Et cette façon qu’elle a de tuer les plus jeunes ! Car Bloncourt était jeune. Il avait gardé l’exaltation, cette qualité de la jeunesse qui fait les engagements et les persévérances. Les vices que la vieillesse fait passer pour sagesse, le blasé, le sceptique, la trahison, l’endormissement, la critique des idéaux d’hier pour être en paix avec soi-même dans ses revenus et son fauteuil ne l’avaient pas encore atteint. Je le revois lisant ses poèmes, invité d’un vendredi littéraire, il y a deux ans. Une énergie allant non dans le sens d’une séduction qui mènerait l’autre à soi, comme les vieux charmeurs qui prétendent avoir tout tenté et être revenus de tout, leur seule vérité demeurant une présence attachée qu’à elle-même.
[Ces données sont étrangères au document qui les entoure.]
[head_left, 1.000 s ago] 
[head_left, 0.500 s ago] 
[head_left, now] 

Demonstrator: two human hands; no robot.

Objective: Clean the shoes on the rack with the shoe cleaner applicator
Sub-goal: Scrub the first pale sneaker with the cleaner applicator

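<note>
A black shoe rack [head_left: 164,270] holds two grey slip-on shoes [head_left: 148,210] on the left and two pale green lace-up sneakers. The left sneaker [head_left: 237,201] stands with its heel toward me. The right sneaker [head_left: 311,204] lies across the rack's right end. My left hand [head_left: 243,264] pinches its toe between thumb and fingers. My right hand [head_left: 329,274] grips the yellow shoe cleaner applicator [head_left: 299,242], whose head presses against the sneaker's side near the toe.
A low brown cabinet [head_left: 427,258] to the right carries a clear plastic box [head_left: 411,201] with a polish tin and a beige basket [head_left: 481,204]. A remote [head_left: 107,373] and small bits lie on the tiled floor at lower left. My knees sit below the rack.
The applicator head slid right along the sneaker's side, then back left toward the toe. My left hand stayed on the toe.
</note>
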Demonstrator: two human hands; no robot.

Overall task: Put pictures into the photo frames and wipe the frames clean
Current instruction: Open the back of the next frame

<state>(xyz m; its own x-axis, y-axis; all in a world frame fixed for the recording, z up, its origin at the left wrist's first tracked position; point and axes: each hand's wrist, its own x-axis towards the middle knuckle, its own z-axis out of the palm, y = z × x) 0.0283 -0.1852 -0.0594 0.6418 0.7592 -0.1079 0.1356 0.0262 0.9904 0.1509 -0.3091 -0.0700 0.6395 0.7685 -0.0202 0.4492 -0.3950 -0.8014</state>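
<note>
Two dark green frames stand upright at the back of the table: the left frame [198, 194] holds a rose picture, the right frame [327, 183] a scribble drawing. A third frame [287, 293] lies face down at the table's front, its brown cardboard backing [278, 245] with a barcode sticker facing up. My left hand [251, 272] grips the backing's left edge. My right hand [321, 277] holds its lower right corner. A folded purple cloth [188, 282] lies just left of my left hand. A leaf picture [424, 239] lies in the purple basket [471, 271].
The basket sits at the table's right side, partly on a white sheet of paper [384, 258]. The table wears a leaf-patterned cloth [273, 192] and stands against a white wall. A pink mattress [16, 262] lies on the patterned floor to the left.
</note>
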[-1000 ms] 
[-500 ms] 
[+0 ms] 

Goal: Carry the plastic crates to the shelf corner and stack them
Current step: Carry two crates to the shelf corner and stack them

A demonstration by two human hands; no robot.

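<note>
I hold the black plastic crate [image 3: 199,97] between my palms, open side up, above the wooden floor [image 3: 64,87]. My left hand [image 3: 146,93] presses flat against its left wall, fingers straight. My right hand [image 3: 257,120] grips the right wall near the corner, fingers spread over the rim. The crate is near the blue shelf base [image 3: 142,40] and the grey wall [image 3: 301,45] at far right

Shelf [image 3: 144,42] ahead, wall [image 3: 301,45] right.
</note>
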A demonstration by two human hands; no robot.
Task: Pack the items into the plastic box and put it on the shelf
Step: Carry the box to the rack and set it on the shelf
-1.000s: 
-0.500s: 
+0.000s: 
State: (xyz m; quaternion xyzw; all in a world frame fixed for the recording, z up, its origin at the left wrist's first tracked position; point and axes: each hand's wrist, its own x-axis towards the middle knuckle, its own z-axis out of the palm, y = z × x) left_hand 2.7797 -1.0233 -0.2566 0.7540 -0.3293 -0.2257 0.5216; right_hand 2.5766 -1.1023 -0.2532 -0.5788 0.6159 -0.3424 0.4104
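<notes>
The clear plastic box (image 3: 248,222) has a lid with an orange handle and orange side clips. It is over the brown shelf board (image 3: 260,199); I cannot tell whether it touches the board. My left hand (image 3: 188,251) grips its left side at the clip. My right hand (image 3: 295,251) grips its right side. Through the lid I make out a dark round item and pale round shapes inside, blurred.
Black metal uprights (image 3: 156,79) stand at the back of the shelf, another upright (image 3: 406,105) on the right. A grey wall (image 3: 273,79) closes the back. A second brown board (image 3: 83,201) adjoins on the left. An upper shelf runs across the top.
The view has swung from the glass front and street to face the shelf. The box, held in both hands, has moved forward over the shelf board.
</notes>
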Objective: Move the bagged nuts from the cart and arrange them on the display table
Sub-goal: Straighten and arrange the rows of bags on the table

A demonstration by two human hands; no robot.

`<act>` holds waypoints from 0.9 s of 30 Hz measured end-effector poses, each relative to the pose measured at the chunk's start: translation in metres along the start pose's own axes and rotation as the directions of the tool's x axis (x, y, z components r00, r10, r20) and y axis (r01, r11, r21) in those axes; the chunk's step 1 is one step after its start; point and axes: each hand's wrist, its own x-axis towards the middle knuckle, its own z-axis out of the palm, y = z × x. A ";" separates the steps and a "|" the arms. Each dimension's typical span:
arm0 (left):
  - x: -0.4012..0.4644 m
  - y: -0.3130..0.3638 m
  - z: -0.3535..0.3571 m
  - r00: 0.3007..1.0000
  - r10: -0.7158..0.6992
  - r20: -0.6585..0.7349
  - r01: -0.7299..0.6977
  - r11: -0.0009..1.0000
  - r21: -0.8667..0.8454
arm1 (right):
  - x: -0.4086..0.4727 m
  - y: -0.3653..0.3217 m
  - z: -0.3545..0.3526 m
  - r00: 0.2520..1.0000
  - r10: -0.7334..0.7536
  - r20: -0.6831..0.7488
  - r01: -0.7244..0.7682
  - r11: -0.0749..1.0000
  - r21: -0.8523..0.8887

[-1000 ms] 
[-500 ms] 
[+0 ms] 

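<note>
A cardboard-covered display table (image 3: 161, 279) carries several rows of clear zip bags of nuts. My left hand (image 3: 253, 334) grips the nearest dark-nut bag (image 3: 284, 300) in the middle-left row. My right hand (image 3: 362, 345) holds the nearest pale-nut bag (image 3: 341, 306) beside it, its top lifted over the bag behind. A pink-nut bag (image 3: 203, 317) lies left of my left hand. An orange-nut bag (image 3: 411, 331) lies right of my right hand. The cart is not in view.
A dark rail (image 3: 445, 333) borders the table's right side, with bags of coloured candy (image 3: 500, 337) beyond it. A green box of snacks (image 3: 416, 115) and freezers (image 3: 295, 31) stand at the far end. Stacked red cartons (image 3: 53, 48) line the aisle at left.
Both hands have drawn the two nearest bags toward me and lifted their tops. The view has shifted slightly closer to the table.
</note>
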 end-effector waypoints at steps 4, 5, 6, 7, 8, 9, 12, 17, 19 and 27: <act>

Mais, fermement, dans un appel au débordement, au lancement du soi dans plus fort ou plus riche, dans cette direction de l’aventure collective. Il y a quelque chose - les vieux « sages » diraient de puéril – que je trouve de vivifiant, peut-être d’exemplaire, dans ce dire : « Chacun est responsable pour faire l’amour ou la haine… Toute mon œuvre, tout mon travail, tout le feu de ma vie, toute ma violence, je les ai mis dans une direction à laquelle je n’ai jamais failli. Dans cet Homme et son devenir. »

Avec d’autres, il représentait le versant de gauche de 1946 et ne s’était pas installé dans le reniement lorsque le noirisme triomphant de violence et de ressentiment avait amené quelques-uns à extraire de leur critique de l’Haïti d’avant la critique du mulâtrisme de peur d’être associé au prétendu « pouvoir noir ». Ses propos recueillis par Johann Petitjean éclairent sur son chemin et ses fidélités.
Poète, peintre, graveur, journaliste, photographe, linotypiste, et pleins de choses encore si l’on fait la liste des métiers, fonctions et activités. Et que n’avait-il pas fait, vécu ? La prison, l’exil, et plus tard témoin de révoltes, de guerres, des mille misères du monde.
On n’en fait pas des comme ça tous les jours, dans un monde où l’on nait de plus en plus vieux, sans cause ni idéal. Vient de mourir à quatre-vingt-onze ans un jeune homme qui a traversé son temps avec un sens de l’affrontement de l’actualité misérable de ses frères humains. Un homme jeune de conviction et d’espérance qui terminait son poème « je me souviens » (clin d’œil à Pérec), avec ces mots : « Je me souviens qu’un jour viendra ».